The circular saw as set forth in Claim 10 wherein said spring member absorbs the biasing force of said biasing member.
The circular saw as set forth in Claim 10 wherein said spring member is an elongated, flexible, impact absorbing member absorbing the rotational force of said blade guard as said blade guard rotates from said first position to said second position.
The circular saw as set forth in Claim 10 wherein said spring member is a leaf spring.
The circular saw as set forth in Claim 10 wherein the housing includes a shoe movable relative to the saw blade to adjust the depth of cut of the saw blade, and wherein said spring member is mounted on the shoe.
The circular saw as set forth in Claim 14 wherein the shoe is adjustable between a first depth position, in which said blade guard engages said spring member from a first direction, and a second depth position, in which said blade guard engages said spring member from a second direction, and wherein said spring member absorbs the biasing force of said biasing member as said blade guard rotates to said second position in said first and second directions.

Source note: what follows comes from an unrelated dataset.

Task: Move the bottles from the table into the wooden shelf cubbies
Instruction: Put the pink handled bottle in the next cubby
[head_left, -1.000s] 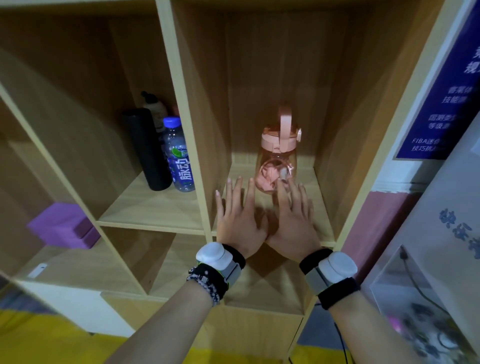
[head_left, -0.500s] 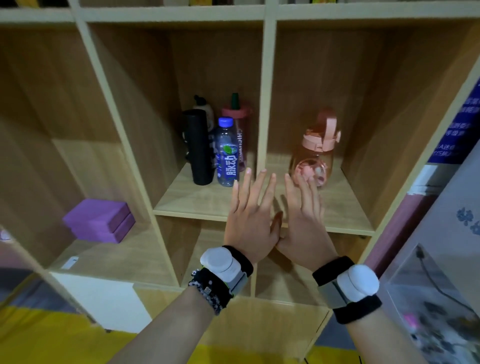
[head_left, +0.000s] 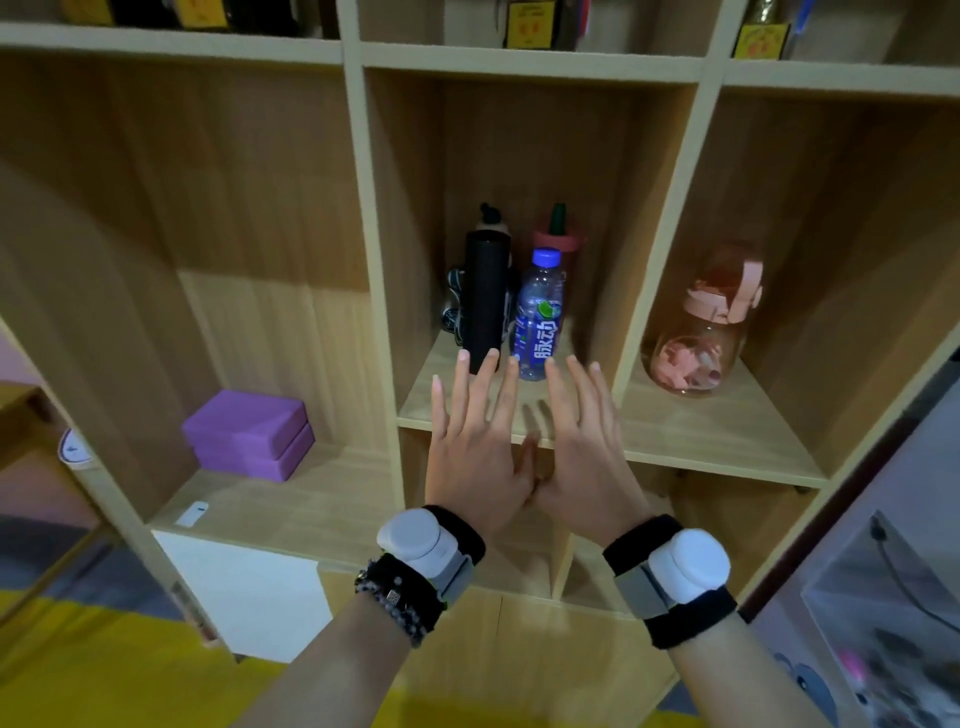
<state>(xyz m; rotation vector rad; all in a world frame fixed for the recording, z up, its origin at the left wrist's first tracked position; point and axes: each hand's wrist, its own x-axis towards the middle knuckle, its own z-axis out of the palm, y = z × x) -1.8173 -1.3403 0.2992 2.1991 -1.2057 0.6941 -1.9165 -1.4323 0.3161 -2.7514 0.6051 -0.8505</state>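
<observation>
The wooden shelf (head_left: 363, 208) fills the view. Its middle cubby holds a tall black bottle (head_left: 484, 291), a clear bottle with a blue cap and blue label (head_left: 539, 317), and behind them a pink-lidded bottle (head_left: 560, 239). A round pink jug with a handle (head_left: 701, 332) stands in the right cubby. My left hand (head_left: 475, 447) and my right hand (head_left: 582, 447) are side by side, palms down, fingers spread, in front of the middle cubby's front edge. Both hold nothing and touch no bottle.
Two stacked purple blocks (head_left: 249, 434) lie in the tall left cubby, with a small white item (head_left: 191, 514) near its front edge. Yellow-labelled things (head_left: 524, 23) stand on the row above. A grey bin with cables (head_left: 893, 613) is at the lower right. Yellow floor (head_left: 104, 675) lies below.
The view has pulled back and swung left, away from the pink jug's cubby. Both empty hands have drawn back from the jug and now hover before the middle cubby.
</observation>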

The circular saw as set forth in Claim 14 wherein, in said second position, said blade guard engages said spring member, wherein the shoe is adjustable between a first depth position and a second depth position, wherein said blade guard moves against said spring member as the shoe is adjusted between the first and second depth positions, wherein said blade guard is constructed of a first low friction material, wherein spring member is constructed of a second low friction material, and wherein engagement of said blade guard and said spring member does not substantially impede adjustment of the shoe between the first and second depth positions.
The circular saw as set forth in Claim 10 wherein said spring member is flexible, wherein, when said blade guard rotates to the second position, said spring member flexes to stop the rotation of said blade guard.

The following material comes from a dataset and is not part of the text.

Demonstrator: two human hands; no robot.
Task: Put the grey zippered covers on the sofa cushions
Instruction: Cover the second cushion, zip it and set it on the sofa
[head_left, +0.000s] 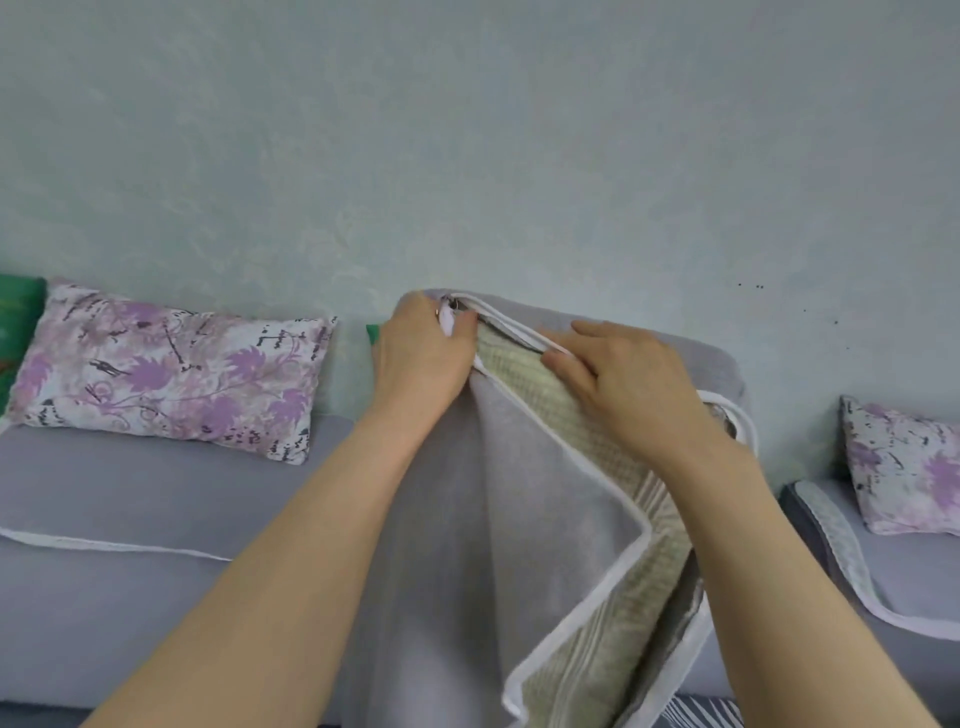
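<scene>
Two bare hands work at the top corner of a grey zippered cover on an upright sofa cushion.

Nearest the camera, the grey cover (457, 545) hangs down the front of the cushion (602, 499), whose pale checked inner fabric shows through the open white-edged seam along the cover's right side. Above that, the right hand (618, 379) lies on the cushion just right of the open seam, fingers bent and closed on the white edge. The left hand (423, 348) is at the cover's top left corner, fingers pinched tight around the small metal zipper pull (453, 306). Left of the cushion, a floral pillow (171, 371) leans on the grey sofa seat (130, 509); to its right lies a second floral pillow (906, 467). Behind the cushion stands the pale green wall (467, 130).
</scene>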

The circular saw as set forth in Claim 10 wherein, when said blade guard is in said second position, said spring member exerts a biasing force on said blade guard against the biasing force of said biasing member.

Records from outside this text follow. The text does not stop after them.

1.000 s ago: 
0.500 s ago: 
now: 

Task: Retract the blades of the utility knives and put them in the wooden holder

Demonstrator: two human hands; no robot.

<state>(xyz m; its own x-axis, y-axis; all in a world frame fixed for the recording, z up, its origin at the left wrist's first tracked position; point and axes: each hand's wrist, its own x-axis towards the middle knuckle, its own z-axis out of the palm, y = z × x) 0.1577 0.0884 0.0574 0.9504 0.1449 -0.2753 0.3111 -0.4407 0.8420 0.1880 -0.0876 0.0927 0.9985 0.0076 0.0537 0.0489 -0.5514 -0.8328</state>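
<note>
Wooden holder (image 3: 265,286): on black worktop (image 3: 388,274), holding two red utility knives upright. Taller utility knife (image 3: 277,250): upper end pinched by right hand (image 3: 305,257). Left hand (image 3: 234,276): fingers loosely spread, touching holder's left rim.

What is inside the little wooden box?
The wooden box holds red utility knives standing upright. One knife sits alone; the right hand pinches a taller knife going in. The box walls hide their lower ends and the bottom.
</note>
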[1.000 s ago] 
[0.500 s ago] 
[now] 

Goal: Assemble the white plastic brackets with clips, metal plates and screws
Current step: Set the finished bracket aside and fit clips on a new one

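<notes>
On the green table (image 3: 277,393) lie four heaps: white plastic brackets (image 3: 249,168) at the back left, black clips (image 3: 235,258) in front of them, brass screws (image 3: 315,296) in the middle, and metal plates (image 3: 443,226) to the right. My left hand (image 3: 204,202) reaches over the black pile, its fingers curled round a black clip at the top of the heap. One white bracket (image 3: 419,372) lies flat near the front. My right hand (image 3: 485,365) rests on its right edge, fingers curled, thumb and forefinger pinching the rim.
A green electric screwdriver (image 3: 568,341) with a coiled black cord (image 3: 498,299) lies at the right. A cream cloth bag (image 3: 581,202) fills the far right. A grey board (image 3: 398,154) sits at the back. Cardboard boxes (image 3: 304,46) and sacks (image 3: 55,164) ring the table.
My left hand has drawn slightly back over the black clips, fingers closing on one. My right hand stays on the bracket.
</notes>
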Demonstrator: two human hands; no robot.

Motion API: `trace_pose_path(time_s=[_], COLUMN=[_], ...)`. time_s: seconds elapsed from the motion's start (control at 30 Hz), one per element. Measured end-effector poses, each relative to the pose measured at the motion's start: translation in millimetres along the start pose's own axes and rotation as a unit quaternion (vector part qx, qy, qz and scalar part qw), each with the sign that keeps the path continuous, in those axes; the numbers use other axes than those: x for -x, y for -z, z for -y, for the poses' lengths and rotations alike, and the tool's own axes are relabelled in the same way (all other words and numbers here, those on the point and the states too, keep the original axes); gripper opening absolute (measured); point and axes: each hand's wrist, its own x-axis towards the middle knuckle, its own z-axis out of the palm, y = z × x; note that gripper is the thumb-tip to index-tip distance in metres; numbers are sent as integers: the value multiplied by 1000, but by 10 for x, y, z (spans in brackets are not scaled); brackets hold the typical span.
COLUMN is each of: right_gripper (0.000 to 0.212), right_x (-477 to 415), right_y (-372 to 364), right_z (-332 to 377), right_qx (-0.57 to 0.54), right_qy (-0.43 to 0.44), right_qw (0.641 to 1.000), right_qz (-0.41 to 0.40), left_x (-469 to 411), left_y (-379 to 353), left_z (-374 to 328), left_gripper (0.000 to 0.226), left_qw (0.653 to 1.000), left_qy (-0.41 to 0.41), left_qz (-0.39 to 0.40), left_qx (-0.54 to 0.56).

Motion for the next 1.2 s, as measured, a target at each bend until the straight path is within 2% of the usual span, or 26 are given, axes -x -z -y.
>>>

A circular saw including a housing, a motor supported by the housing, a saw blade driven by the motor for rotation about an axis, the saw blade having an upper portion and a lower portion, a portion of the housing covering the upper portion of the saw blade, the housing including a shoe movable relative to the saw blade to adjust the depth of cut of the saw blade, said circular saw comprising:

a blade guard supported by the housing for rotation about the axis, the blade guard being rotatable between a first position, in which the lower portion of the saw blade is exposed, and a second position, in which the lower portion of the saw blade is covered, said blade guard being constructed of a low friction material;

a biasing member between the housing and said blade guard, said biasing member biasing said blade guard toward said second position; and

a spring member mounted on the shoe, said spring member engageable by said blade guard to stop rotation of said blade guard at said second position, said spring member absorbing the biasing force of said biasing member as said blade guard moves from said first position to said second position, said spring member being constructed of a low friction material,

wherein the shoe is adjustable between a first depth position, in which said blade guard impacts a first portion of said spring member from a first direction, and a second depth position, in which said blade guard impacts a second portion of said spring member from a second direction, wherein said first and second portions of said spring member absorbs the biasing force of said biasing member as said blade guard rotates to said second position in said first and second directions, respectively, and wherein engagement of said blade guard and said spring member does not substantially impede adjustment of the shoe between the first and second depth positions.